WORK ITEM
Pick out and copy every line below that has the word "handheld".

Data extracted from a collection
--------------------------------------------------
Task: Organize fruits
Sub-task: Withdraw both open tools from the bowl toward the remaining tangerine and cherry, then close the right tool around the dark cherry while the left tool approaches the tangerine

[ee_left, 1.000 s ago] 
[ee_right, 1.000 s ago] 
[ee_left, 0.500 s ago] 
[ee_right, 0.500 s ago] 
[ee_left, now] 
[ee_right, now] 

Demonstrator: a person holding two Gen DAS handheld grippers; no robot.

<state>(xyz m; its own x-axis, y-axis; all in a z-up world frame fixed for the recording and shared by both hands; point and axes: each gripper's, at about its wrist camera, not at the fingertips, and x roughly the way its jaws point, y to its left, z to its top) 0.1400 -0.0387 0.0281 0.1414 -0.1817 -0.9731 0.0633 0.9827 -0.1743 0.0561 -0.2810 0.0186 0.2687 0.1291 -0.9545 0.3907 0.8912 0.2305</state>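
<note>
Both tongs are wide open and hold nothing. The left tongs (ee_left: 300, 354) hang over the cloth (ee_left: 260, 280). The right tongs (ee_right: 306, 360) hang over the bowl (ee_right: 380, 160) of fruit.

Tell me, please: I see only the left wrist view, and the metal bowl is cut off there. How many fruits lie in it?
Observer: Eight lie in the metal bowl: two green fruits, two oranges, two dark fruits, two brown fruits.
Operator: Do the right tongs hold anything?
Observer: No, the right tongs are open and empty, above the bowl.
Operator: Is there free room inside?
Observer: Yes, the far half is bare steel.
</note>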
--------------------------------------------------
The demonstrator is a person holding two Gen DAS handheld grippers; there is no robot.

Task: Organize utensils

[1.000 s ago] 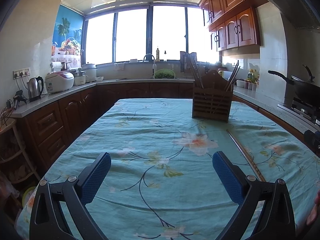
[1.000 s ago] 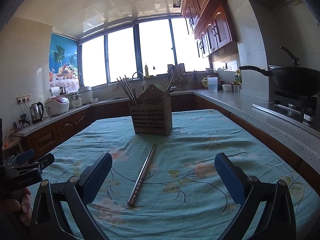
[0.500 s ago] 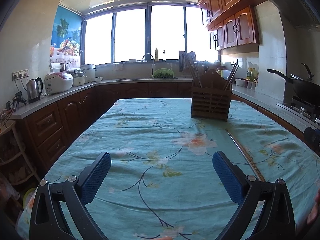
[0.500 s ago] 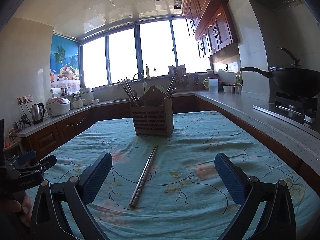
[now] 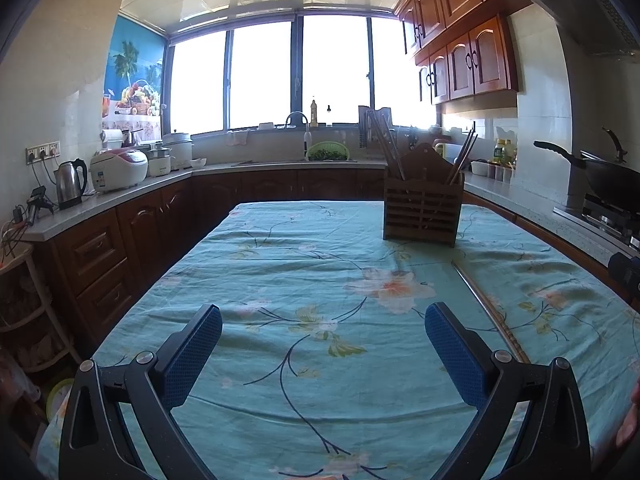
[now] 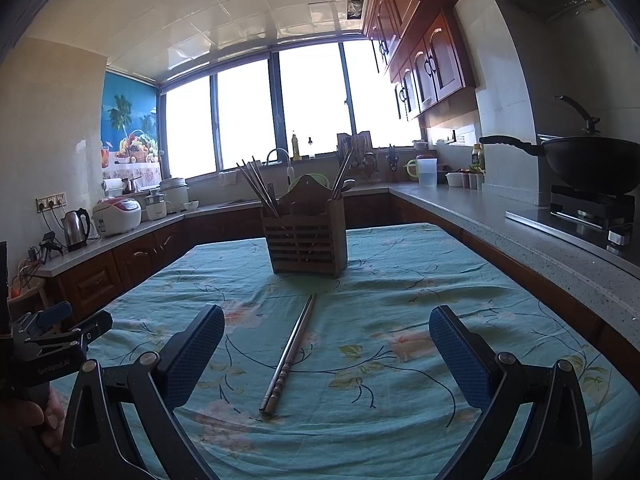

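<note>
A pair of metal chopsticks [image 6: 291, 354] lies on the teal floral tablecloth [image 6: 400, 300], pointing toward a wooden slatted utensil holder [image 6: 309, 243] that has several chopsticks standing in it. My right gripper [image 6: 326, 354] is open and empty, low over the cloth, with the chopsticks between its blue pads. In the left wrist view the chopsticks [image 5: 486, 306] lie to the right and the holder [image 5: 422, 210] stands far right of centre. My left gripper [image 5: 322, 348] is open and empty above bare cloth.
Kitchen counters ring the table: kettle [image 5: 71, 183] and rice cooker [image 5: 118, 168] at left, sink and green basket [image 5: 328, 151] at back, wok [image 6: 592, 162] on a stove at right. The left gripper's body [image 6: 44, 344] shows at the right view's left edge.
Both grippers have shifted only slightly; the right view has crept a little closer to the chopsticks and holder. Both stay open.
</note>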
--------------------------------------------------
RESULT OF THE TASK
Demonstrator: a person holding two Gen DAS handheld grippers; no robot.
The demonstrator is a person holding two Gen DAS handheld grippers; there is no robot.

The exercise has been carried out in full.